§ Exercise
Repeat the records below verbatim.

[[ Material provided, beginning ]]

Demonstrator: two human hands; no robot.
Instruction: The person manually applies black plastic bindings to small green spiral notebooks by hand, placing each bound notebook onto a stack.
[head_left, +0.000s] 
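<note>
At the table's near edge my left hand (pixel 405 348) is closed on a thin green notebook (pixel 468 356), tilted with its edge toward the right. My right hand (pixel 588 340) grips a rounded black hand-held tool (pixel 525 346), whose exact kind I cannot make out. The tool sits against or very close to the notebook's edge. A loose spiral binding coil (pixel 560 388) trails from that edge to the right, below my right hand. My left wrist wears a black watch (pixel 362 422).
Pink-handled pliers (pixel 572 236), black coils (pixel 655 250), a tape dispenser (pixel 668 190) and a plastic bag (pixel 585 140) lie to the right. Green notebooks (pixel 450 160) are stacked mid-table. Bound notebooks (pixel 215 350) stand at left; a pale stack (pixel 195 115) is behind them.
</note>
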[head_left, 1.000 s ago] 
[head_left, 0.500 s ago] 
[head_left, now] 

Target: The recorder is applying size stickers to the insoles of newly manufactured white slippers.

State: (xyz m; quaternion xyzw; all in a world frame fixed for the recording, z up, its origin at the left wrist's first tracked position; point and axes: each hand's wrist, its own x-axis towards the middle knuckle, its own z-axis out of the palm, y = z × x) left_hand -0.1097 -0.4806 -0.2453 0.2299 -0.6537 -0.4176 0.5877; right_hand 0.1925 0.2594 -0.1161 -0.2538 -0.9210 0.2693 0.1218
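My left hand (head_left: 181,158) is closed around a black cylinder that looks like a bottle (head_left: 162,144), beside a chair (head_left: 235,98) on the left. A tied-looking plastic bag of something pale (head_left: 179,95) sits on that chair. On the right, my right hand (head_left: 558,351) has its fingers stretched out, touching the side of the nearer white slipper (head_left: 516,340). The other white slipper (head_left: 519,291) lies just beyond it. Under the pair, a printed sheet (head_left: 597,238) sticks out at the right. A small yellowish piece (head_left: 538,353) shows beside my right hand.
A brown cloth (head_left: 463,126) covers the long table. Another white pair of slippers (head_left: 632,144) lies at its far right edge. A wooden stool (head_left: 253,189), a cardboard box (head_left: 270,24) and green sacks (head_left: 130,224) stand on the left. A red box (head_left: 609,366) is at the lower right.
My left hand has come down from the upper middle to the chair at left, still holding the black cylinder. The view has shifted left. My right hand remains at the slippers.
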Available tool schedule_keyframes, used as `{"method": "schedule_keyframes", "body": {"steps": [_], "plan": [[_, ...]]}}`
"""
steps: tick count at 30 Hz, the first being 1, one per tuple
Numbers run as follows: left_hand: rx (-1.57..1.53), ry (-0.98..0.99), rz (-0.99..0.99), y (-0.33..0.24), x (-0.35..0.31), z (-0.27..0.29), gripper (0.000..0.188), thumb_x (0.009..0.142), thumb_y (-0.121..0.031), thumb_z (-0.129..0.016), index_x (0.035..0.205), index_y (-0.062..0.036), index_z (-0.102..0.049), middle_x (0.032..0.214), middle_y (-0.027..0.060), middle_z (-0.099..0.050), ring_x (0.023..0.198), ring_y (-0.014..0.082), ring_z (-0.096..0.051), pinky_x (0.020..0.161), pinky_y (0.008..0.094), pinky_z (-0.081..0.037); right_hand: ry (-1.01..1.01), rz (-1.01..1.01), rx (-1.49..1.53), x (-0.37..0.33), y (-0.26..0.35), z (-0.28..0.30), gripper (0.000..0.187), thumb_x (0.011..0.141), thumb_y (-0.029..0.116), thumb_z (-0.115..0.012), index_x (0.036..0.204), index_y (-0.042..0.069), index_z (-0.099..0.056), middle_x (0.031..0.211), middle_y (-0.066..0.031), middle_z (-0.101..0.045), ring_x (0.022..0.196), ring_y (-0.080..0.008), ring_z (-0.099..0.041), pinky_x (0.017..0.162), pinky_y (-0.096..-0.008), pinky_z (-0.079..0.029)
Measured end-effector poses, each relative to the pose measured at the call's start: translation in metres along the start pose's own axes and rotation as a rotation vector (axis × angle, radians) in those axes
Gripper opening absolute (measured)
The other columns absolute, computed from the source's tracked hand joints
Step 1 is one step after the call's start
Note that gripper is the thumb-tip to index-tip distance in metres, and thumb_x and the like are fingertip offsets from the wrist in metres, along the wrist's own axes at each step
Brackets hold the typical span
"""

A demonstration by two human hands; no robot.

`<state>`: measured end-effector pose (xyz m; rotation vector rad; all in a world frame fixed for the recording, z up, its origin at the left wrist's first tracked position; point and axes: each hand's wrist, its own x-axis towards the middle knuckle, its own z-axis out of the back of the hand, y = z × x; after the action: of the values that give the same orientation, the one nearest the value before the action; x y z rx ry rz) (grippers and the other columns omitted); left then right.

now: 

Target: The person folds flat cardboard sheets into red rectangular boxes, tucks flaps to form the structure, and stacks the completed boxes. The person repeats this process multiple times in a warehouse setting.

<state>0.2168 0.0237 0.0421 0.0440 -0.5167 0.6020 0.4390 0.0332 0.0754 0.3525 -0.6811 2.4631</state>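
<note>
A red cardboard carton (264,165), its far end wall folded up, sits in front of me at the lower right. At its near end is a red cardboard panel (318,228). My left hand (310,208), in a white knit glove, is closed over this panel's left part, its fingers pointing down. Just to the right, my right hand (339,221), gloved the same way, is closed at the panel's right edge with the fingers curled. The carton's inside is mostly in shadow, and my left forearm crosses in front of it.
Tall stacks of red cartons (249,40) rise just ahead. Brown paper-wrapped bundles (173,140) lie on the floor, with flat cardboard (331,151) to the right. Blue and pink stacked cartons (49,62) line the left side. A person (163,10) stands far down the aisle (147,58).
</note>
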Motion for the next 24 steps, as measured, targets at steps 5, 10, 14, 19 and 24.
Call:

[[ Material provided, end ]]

§ Reply to the exercise
Demonstrator: two human hands; no robot.
Instruction: The person manually applies black plastic bindings to small green spiral notebooks by hand, placing each bound notebook onto a stack.
[head_left, +0.000s] 
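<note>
At the table's near edge my left hand (pixel 405 348) is closed on a thin green notebook (pixel 468 356), tilted with its edge toward the right. My right hand (pixel 588 340) grips a rounded black hand-held tool (pixel 525 346), whose exact kind I cannot make out. The tool sits against or very close to the notebook's edge. A loose spiral binding coil (pixel 560 388) trails from that edge to the right, below my right hand. My left wrist wears a black watch (pixel 362 422).
Pink-handled pliers (pixel 572 236), black coils (pixel 655 250), a tape dispenser (pixel 668 190) and a plastic bag (pixel 585 140) lie to the right. Green notebooks (pixel 450 160) are stacked mid-table. Bound notebooks (pixel 215 350) stand at left; a pale stack (pixel 195 115) is behind them.
</note>
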[head_left, 1.000 s ago] 
[head_left, 0.500 s ago] 
[head_left, now] 

Target: The recorder is applying size stickers to the insoles of newly manufactured white slippers.

State: (xyz m; quaternion xyzw; all in a world frame fixed for the recording, z up, its origin at the left wrist's first tracked position; point and axes: each hand's wrist, its own x-axis towards the middle knuckle, its own z-axis out of the palm, y = z × x) left_hand -0.1097 -0.4806 -0.2453 0.2299 -0.6537 -0.4176 0.5877; right_hand 0.1925 0.2594 -0.1161 -0.2538 -0.9210 0.2693 0.1218
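My left hand (head_left: 181,158) is closed around a black cylinder that looks like a bottle (head_left: 162,144), beside a chair (head_left: 235,98) on the left. A tied-looking plastic bag of something pale (head_left: 179,95) sits on that chair. On the right, my right hand (head_left: 558,351) has its fingers stretched out, touching the side of the nearer white slipper (head_left: 516,340). The other white slipper (head_left: 519,291) lies just beyond it. Under the pair, a printed sheet (head_left: 597,238) sticks out at the right. A small yellowish piece (head_left: 538,353) shows beside my right hand.
A brown cloth (head_left: 463,126) covers the long table. Another white pair of slippers (head_left: 632,144) lies at its far right edge. A wooden stool (head_left: 253,189), a cardboard box (head_left: 270,24) and green sacks (head_left: 130,224) stand on the left. A red box (head_left: 609,366) is at the lower right.
My left hand has come down from the upper middle to the chair at left, still holding the black cylinder. The view has shifted left. My right hand remains at the slippers.
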Available tool schedule_keyframes, used as `{"method": "schedule_keyframes", "body": {"steps": [_], "plan": [[_, ...]]}}`
"""
steps: tick count at 30 Hz, the first being 1, one per tuple
Numbers run as follows: left_hand: rx (-1.57..1.53), ry (-0.98..0.99), rz (-0.99..0.99), y (-0.33..0.24), x (-0.35..0.31), z (-0.27..0.29), gripper (0.000..0.188), thumb_x (0.009..0.142), thumb_y (-0.121..0.031), thumb_z (-0.129..0.016), index_x (0.035..0.205), index_y (-0.062..0.036), index_z (-0.102..0.049), middle_x (0.032..0.214), middle_y (-0.027..0.060), middle_z (-0.099..0.050), ring_x (0.023..0.198), ring_y (-0.014..0.082), ring_z (-0.096..0.051), pinky_x (0.020..0.161), pinky_y (0.008..0.094), pinky_z (-0.081..0.037); right_hand: ry (-1.01..1.01), rz (-1.01..1.01), rx (-1.49..1.53), x (-0.37..0.33), y (-0.26..0.35), z (-0.28..0.30), gripper (0.000..0.187), thumb_x (0.011..0.141), thumb_y (-0.029..0.116), thumb_z (-0.115..0.012), index_x (0.036..0.204), index_y (-0.042..0.069), index_z (-0.099..0.056), middle_x (0.031..0.211), middle_y (-0.066..0.031), middle_z (-0.101..0.045), ring_x (0.022..0.196), ring_y (-0.080..0.008), ring_z (-0.099..0.041), pinky_x (0.017..0.162), pinky_y (-0.096..-0.008), pinky_z (-0.079..0.029)
Measured end-effector poses, each relative to the pose measured at the call's start: translation in metres along the start pose's own axes and rotation as a rotation vector (axis × angle, radians) in those axes
Gripper opening absolute (measured)
The other columns absolute, computed from the source's tracked hand joints
Step 1 is one step after the call's start
Note that gripper is the thumb-tip to index-tip distance in metres, and thumb_x and the like are fingertip offsets from the wrist in metres, along the wrist's own axes at each step
Brackets hold the typical span
"""

A demonstration by two human hands; no robot.

`<state>`: measured end-effector pose (xyz m; rotation vector rad; all in a world frame fixed for the recording, z up, its origin at the left wrist's first tracked position; point and axes: each hand's wrist, its own x-axis towards the middle knuckle, its own z-axis out of the back of the hand, y = z × x; after the action: of the values that give the same orientation, the one nearest the value before the action; x y z rx ry rz) (grippers and the other columns omitted); left then right.

now: 

Target: The person folds flat cardboard sheets into red rectangular boxes, tucks flaps to form the structure, and stacks the completed boxes. The person repeats this process multiple times in a warehouse setting.

<state>0.2168 0.0237 0.0421 0.0440 -0.5167 0.6020 0.4390 0.0332 0.0754 0.3525 -0.6811 2.4631</state>
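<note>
A red cardboard carton (264,165), its far end wall folded up, sits in front of me at the lower right. At its near end is a red cardboard panel (318,228). My left hand (310,208), in a white knit glove, is closed over this panel's left part, its fingers pointing down. Just to the right, my right hand (339,221), gloved the same way, is closed at the panel's right edge with the fingers curled. The carton's inside is mostly in shadow, and my left forearm crosses in front of it.
Tall stacks of red cartons (249,40) rise just ahead. Brown paper-wrapped bundles (173,140) lie on the floor, with flat cardboard (331,151) to the right. Blue and pink stacked cartons (49,62) line the left side. A person (163,10) stands far down the aisle (147,58).
</note>
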Motion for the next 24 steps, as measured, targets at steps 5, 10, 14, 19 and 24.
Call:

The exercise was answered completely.